Five men from the rebellious Caucasus region of southern Russia were brought Sunday before a Moscow court where two were charged for their alleged roles in the killing of Kremlin critic Boris Y. Nemtsov.
One of the charged suspects, former Chechen police commander Zaur Dadayev, pleaded guilty to the murder charge, the official Tass news agency reported in an urgent dispatch.
"Dadayev's involvement is confirmed by his confession," Judge Natalya Mushnikova of the Basmanny district court was quoted as announcing after the arraignment.
Formal charges were also brought against Anzor Gubashev, who was arrested Saturday in the Ingushetia region of the Caucasus. Three other suspects were ordered held for further investigation, court press secretary Anna Fadeyeva told reporters.
Officials from the Federal Security Service and from the Caucasus region of Ingushetia on Sunday identified three men arrested in the case and alluded to a fourth. But it was only when the suspects were delivered for their first court appearance that the fifth man's implication in the killing was alleged.
"The Investigative Committee is requesting that five suspects involved in the murder of Boris Nemtsov be arrested. The investigation is ongoing," Russian Investigative Committee spokesman Vladimir Markin said via Twitter as the men were brought under intense security to the courthouse.
Under Russian law, a court must approve holding suspects without charges within 48 hours of their arrest. Prosecutors sought and received a nearly two-month extension of custody, until April 28, for all five suspects while the investigation continues.

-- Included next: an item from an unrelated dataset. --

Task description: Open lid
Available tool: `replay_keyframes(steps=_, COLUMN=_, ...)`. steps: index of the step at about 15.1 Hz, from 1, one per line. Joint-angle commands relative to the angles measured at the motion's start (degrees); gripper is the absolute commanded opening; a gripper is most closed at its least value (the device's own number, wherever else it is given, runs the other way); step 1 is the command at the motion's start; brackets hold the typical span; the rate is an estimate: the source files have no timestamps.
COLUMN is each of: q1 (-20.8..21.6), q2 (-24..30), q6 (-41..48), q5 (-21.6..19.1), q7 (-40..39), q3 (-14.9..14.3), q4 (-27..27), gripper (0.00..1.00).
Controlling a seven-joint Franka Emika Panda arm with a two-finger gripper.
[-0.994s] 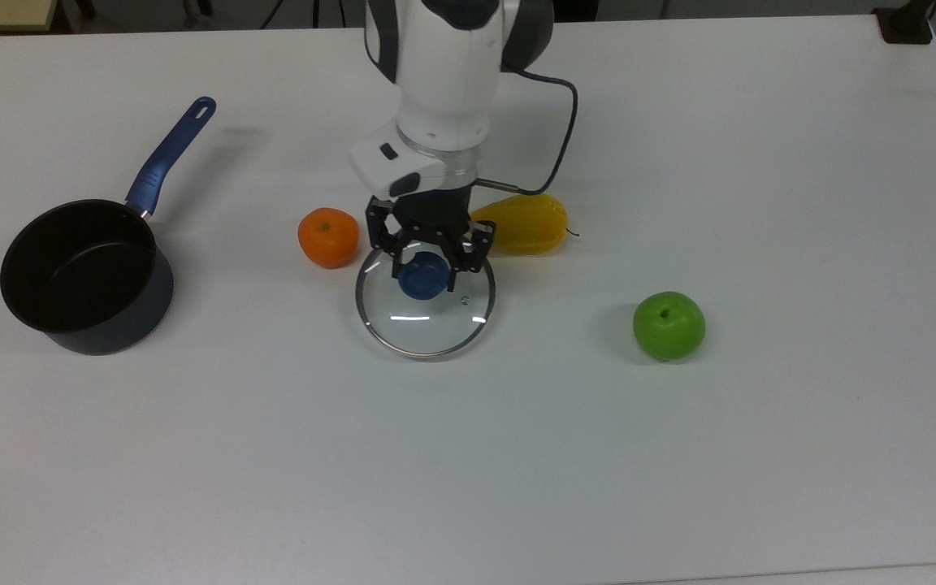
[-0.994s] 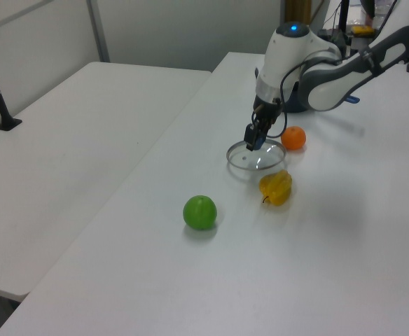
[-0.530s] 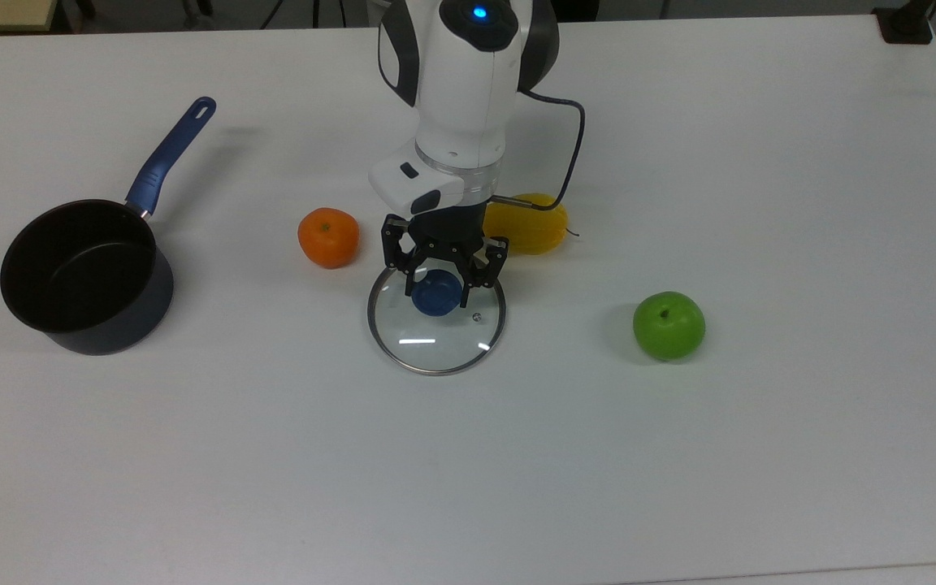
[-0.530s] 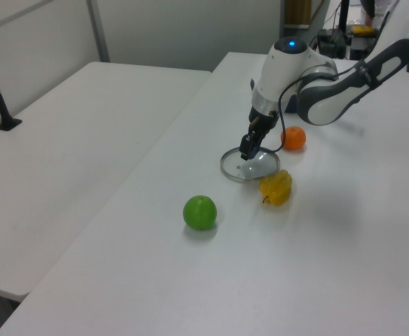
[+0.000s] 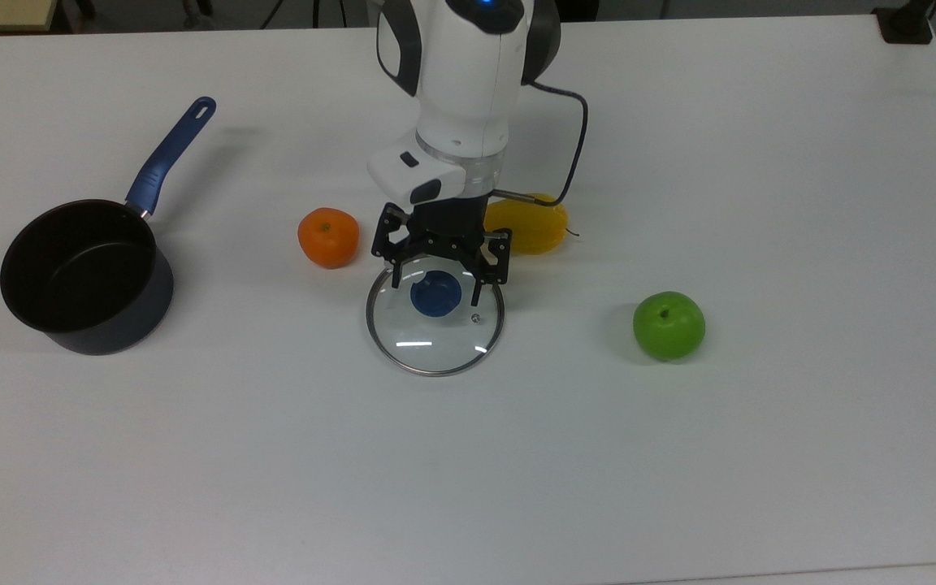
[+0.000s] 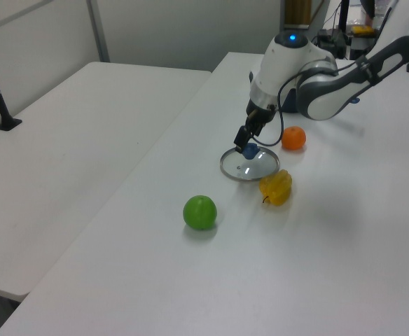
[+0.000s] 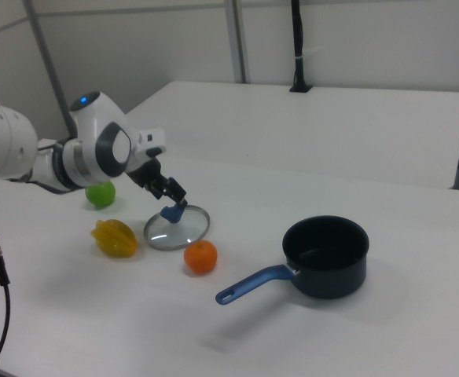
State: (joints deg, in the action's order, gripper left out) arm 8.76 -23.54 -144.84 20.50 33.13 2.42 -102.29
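The lid (image 5: pixel 435 327) is seen lying flat mid-bench, off the saucepan (image 5: pixel 86 276); the pincer (image 5: pixel 440 280) is spread just above its knob, released.

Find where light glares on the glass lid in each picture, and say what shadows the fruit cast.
Top view: two short white streaks glare on the lid near its lower rim; the green apple casts a faint shadow to the top view's left. Left view: the glass shows pale reflections. Right view: the orange has a soft shadow beneath.
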Motion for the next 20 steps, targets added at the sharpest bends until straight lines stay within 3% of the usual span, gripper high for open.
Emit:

The three men held without charges were identified as Khamzat Bakhayev, Tamerlan Eskerkhanov and Shagit Gubashev.
Reports by the official Tass and Sputnik news agencies shed little light on a possible motive for the Feb. 27 slaying of Nemtsov, a former first deputy prime minister once seen as a possible president of Russia before the rise of the current Kremlin leader, Vladimir Putin.
Dadayev and Gubashev were detained Saturday while traveling in Ingushetia, where they were visiting relatives who moved there from their native Chechnya in the 1960s, Ingushetia Security Council chief Albert Barakhayev told Tass.
Tass quoted Barakhayev as saying that a brother of Gubashev was detained later Saturday, and Sputnik reported that the number of suspects in custody was four. Neither news agency identified a fourth person detained, nor did they mention the fifth brought to court.
Interfax news agency quoted an unnamed Chechen security officer as saying that another suspect in Nemtsov's killing blew himself up with a hand grenade as police moved in to arrest him at his apartment in Grozny, the Chechen capital.
Dadayev served in Chechnya's northern police battalion for a decade, Barakhayev said. The Gubashev brothers worked in private security, he added.
Chechnya, a predominantly Muslim and purportedly autonomous republic of Russia, has been under heavy military and federal security occupation since two secessionist uprisings were quelled in the 1990s. Chechnya is under the rule of a Moscow-installed governor, Ramzan Kadyrov.
Kadyrov propounded just hours after Nemtsov was gunned down as he crossed a bridge with his Ukrainian girlfriend in the shadow of the Kremlin that the slaying was the work of Western security forces trying to discredit Putin or destabilize Russia.
Other Kremlin-allied politicians and analysts have suggested the contract-style killing might have been carried out by Muslim fundamentalists enraged by Nemtsov's criticism of the Jan. 7 attacks on the Paris office of Charlie Hebdo, a satirical magazine that had published cartoons that offended Islamists.
The arrests of the suspects with Chechen roots can be seen as bolstering either of those theories on motive, although Nemtsov allies have been skeptical about the reliability of an investigation being directed by Putin loyalists.
Nemtsov was hated by the Chechen leadership now overseeing the republic for his biting criticism of Kadyrov, said Gennady Gudkov, a former Federal Security Service officer who heads another opposition political alliance in Russia.
Dadayev’s experience as a deputy commander in Chechnya’s security forces suggests that Nemtsov’s killing might have been ordered by the Kadyrov administration, Gudkov told The Times.
“The killing could have been a kind of a ritual present to the Kremlin akin to ancient barbaric examples of slain enemies’ heads brought to a king on a platter,” Gudkov said, adding that there are reports Dadayev has been awarded the Russian national Order of Valor, personally bestowed by Putin.